The last of McGinn’s objections is that according to the higher-order view, nothing can exist without falling under some property or other, which rules out the existence of a thing that has no properties – a ‘bare existent.’ However, our empiricist commitment makes us see this not as a weakness, but rather as a further anti-metaphysical advantage of our understanding of the higher-order view.
20. Reference again: a metaphysical excurse (Mill)
It is instructive to consider what happens when we compare the famous phenomenalist view of J. S. Mill, according to which ‘matter’ or ‘substance’ is nothing but ‘permanent possibilities of sensation’ with our view of existence in terms of the effective applicability of conceptual rules. The results will be no less speculative than Mill’s phenomenalism, but they may be telling.

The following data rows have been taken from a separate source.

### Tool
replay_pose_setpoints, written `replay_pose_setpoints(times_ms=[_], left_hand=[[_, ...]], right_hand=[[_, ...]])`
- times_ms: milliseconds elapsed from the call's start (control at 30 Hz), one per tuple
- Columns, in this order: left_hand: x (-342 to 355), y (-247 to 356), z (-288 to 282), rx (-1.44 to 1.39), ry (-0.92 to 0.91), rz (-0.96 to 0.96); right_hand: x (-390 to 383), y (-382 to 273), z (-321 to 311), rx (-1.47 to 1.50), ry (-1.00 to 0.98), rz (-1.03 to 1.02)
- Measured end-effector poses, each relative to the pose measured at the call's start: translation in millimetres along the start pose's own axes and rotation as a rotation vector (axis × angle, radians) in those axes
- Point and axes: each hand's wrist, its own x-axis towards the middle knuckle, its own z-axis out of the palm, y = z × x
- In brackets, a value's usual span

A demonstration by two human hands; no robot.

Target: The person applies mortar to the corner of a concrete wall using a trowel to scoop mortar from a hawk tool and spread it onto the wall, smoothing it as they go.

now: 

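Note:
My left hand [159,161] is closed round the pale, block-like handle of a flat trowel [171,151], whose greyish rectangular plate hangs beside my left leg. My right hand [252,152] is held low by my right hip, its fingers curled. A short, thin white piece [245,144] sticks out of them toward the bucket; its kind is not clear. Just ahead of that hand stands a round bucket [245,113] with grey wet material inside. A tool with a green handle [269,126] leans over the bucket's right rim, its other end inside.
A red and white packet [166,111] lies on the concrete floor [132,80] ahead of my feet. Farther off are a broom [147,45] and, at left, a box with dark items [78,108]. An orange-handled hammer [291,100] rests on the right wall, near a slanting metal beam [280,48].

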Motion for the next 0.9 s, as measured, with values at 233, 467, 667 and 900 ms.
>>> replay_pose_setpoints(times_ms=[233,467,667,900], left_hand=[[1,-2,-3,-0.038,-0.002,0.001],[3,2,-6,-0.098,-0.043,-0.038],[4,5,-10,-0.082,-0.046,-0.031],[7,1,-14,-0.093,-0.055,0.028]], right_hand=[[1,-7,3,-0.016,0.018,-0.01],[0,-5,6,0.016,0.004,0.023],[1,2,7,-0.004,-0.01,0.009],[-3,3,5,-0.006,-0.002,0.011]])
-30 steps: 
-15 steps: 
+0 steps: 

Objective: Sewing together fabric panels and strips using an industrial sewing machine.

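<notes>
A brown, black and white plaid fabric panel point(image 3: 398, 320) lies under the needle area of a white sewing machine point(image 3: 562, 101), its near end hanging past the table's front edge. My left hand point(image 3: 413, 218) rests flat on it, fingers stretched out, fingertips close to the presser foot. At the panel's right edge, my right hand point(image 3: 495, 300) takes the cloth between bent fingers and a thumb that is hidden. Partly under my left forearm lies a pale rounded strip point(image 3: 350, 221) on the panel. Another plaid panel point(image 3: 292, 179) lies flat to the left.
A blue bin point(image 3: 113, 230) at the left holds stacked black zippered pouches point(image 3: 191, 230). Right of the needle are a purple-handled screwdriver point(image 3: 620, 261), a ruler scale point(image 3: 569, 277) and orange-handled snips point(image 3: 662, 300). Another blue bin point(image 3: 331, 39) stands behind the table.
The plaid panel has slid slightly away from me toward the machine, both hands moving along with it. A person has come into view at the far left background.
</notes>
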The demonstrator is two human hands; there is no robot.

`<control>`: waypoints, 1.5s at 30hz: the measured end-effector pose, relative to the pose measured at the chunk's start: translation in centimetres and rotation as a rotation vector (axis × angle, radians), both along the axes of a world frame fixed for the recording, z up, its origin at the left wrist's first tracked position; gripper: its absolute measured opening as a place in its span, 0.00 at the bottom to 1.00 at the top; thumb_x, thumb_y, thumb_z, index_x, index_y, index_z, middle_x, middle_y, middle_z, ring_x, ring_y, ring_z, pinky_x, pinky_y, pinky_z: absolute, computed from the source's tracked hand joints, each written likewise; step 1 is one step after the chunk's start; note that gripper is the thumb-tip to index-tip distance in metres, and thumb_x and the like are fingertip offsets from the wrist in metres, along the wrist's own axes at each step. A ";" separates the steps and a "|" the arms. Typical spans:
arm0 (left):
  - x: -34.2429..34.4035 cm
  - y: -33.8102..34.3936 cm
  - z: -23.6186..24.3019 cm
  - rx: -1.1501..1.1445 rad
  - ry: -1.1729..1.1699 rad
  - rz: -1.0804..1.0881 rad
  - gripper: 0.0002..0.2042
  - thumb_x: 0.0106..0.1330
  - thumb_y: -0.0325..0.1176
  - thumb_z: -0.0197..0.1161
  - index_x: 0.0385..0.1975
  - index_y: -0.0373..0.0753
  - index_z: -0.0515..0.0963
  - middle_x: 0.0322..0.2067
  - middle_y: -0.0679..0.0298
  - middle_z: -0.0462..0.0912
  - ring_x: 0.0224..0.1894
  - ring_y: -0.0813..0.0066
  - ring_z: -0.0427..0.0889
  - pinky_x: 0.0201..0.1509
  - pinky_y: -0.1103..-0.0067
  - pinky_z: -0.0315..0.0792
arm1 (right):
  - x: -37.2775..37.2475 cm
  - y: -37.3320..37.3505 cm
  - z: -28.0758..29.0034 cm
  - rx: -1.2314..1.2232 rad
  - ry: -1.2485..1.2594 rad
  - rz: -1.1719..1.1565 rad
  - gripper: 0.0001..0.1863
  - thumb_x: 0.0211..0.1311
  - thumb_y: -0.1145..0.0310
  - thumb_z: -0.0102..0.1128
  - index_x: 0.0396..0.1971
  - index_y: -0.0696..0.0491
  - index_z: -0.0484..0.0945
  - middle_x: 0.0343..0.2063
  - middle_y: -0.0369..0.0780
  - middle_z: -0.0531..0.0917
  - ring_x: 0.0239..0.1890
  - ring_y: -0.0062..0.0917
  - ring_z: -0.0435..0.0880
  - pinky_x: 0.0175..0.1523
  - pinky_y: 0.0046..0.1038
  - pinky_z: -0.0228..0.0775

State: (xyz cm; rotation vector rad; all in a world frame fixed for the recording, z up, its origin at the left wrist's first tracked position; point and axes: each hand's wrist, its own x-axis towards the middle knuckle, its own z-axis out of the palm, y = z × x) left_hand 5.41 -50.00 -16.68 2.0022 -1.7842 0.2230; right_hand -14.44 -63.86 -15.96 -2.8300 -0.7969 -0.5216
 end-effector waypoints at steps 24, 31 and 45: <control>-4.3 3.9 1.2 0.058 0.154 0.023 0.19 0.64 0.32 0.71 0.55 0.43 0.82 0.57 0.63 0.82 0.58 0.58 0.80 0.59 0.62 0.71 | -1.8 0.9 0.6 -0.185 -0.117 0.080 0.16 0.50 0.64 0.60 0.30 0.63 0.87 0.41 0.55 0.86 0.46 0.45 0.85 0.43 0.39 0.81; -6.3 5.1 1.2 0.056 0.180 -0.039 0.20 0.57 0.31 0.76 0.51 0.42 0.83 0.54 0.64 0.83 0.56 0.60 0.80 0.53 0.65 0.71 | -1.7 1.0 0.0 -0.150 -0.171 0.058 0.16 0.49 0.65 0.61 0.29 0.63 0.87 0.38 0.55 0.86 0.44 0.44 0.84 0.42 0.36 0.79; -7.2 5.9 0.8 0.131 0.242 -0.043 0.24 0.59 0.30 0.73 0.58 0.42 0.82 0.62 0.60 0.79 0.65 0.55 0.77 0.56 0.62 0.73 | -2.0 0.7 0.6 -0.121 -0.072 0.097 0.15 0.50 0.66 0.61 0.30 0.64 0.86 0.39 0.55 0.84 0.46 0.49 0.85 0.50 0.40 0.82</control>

Mill’s great epistemological question was: If all that is experientially given to us are sensory phenomena, how can we justify our belief in the existence of an external world, an objective world constituted by substance or matter? – An external world that can exist even when there is no observer at all to perceive it?
Mill’s answer to the question was a development of Berkeley’s unofficial view, according to which things that we know to exist when we are not perceiving must be nothing more than things that we are certain we would perceive under suitable circumstances.[28] As Berkeley wrote:
Existere is percipi or percipere… The horse is in the stable, the books are in the study as before. (1707-8, Notebok A, 429)
The table I write on, I say, exists, that is, I see and feel it; and if I were out of my study I should say it existed – meaning thereby that if I was in my study I might perceive it, or that some other spirit actually does perceive it. (1710, I, sec 3)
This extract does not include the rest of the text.